%%
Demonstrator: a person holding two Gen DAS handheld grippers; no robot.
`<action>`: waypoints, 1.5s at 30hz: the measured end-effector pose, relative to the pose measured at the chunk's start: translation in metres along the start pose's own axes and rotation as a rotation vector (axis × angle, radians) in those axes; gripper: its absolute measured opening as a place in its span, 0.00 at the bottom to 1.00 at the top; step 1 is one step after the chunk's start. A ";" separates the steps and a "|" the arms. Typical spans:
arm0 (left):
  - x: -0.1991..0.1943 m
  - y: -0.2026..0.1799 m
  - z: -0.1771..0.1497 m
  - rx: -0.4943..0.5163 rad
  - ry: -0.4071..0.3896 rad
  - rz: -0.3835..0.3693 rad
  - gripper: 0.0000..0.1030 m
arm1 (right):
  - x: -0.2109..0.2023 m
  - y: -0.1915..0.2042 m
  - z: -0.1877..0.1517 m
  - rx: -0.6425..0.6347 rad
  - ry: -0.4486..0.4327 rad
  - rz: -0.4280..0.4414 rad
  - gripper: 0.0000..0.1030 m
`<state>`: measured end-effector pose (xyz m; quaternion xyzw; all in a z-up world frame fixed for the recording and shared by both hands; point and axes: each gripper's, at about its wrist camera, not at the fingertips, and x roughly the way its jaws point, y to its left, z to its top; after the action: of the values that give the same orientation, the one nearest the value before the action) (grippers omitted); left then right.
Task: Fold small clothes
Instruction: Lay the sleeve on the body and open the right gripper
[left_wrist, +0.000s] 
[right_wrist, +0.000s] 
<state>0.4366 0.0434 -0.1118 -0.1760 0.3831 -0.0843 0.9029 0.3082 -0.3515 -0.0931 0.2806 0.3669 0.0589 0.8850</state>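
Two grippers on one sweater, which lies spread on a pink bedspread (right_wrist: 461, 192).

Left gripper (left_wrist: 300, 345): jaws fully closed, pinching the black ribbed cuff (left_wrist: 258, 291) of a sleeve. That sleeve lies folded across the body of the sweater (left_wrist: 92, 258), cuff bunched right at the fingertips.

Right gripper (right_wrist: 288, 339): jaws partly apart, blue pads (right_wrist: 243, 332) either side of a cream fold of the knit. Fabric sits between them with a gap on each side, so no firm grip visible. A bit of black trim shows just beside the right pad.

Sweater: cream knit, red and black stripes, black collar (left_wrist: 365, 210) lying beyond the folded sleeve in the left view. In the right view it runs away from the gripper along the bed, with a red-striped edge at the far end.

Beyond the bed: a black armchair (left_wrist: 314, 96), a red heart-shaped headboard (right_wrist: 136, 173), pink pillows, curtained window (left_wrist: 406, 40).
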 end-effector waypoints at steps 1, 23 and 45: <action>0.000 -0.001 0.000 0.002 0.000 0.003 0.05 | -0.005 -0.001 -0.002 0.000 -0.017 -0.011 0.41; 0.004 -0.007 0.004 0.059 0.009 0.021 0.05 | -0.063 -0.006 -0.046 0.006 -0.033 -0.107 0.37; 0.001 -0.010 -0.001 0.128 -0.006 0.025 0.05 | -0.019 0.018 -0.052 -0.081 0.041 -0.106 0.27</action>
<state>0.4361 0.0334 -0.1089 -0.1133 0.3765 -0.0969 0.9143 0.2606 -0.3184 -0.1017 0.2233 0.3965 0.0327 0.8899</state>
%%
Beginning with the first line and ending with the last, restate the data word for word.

Demonstrator: a person holding two Gen DAS handheld grippers; no robot.
`<action>`: waypoints, 1.5s at 30hz: the measured end-effector pose, relative to the pose measured at the chunk's start: translation in metres along the start pose's own axes and rotation as a rotation vector (axis × angle, radians) in those axes; gripper: its absolute measured opening as a place in its span, 0.00 at the bottom to 1.00 at the top; step 1 is one step after the chunk's start. A ";" separates the steps and a "|" the arms. Typical spans:
arm0 (left):
  - x: -0.1991..0.1943 m
  - y: -0.2026..0.1799 m
  - z: -0.1771..0.1497 m
  - rx: -0.4943..0.5163 rad
  - ry: -0.4071..0.3896 rad
  - rz: -0.3835..0.3693 rad
  - gripper: 0.0000..0.1030 m
arm1 (right):
  - x: -0.2109..0.2023 m
  - y: -0.1915..0.2042 m
  - z: -0.1877..0.1517 m
  - rx: -0.6425..0.6347 rad
  - ry: -0.4486..0.4327 rad
  - rz: -0.4280..0.4414 rad
  - gripper: 0.0000..0.1030 m
`<state>`: measured end-effector pose (xyz m; quaternion xyzw; all in a z-up world frame fixed for the recording and shared by both hands; point and axes: each gripper's, at about its wrist camera, not at the fingertips, and x roughly the way its jaws point, y to its left, z to its top; after the action: of the values that give the same orientation, the one nearest the value before the action) (grippers omitted); left then right.
Task: Fold small clothes
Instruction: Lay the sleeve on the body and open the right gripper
[left_wrist, +0.000s] 
[right_wrist, +0.000s] 
<state>0.4366 0.0434 -0.1118 -0.1760 0.3831 -0.0843 0.9029 0.3082 -0.3515 -0.0931 0.2806 0.3669 0.0589 0.8850</state>
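Two grippers on one sweater, which lies spread on a pink bedspread (right_wrist: 461, 192).

Left gripper (left_wrist: 300, 345): jaws fully closed, pinching the black ribbed cuff (left_wrist: 258, 291) of a sleeve. That sleeve lies folded across the body of the sweater (left_wrist: 92, 258), cuff bunched right at the fingertips.

Right gripper (right_wrist: 288, 339): jaws partly apart, blue pads (right_wrist: 243, 332) either side of a cream fold of the knit. Fabric sits between them with a gap on each side, so no firm grip visible. A bit of black trim shows just beside the right pad.

Sweater: cream knit, red and black stripes, black collar (left_wrist: 365, 210) lying beyond the folded sleeve in the left view. In the right view it runs away from the gripper along the bed, with a red-striped edge at the far end.

Beyond the bed: a black armchair (left_wrist: 314, 96), a red heart-shaped headboard (right_wrist: 136, 173), pink pillows, curtained window (left_wrist: 406, 40).
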 end-effector waypoints at steps 1, 23 and 45: <action>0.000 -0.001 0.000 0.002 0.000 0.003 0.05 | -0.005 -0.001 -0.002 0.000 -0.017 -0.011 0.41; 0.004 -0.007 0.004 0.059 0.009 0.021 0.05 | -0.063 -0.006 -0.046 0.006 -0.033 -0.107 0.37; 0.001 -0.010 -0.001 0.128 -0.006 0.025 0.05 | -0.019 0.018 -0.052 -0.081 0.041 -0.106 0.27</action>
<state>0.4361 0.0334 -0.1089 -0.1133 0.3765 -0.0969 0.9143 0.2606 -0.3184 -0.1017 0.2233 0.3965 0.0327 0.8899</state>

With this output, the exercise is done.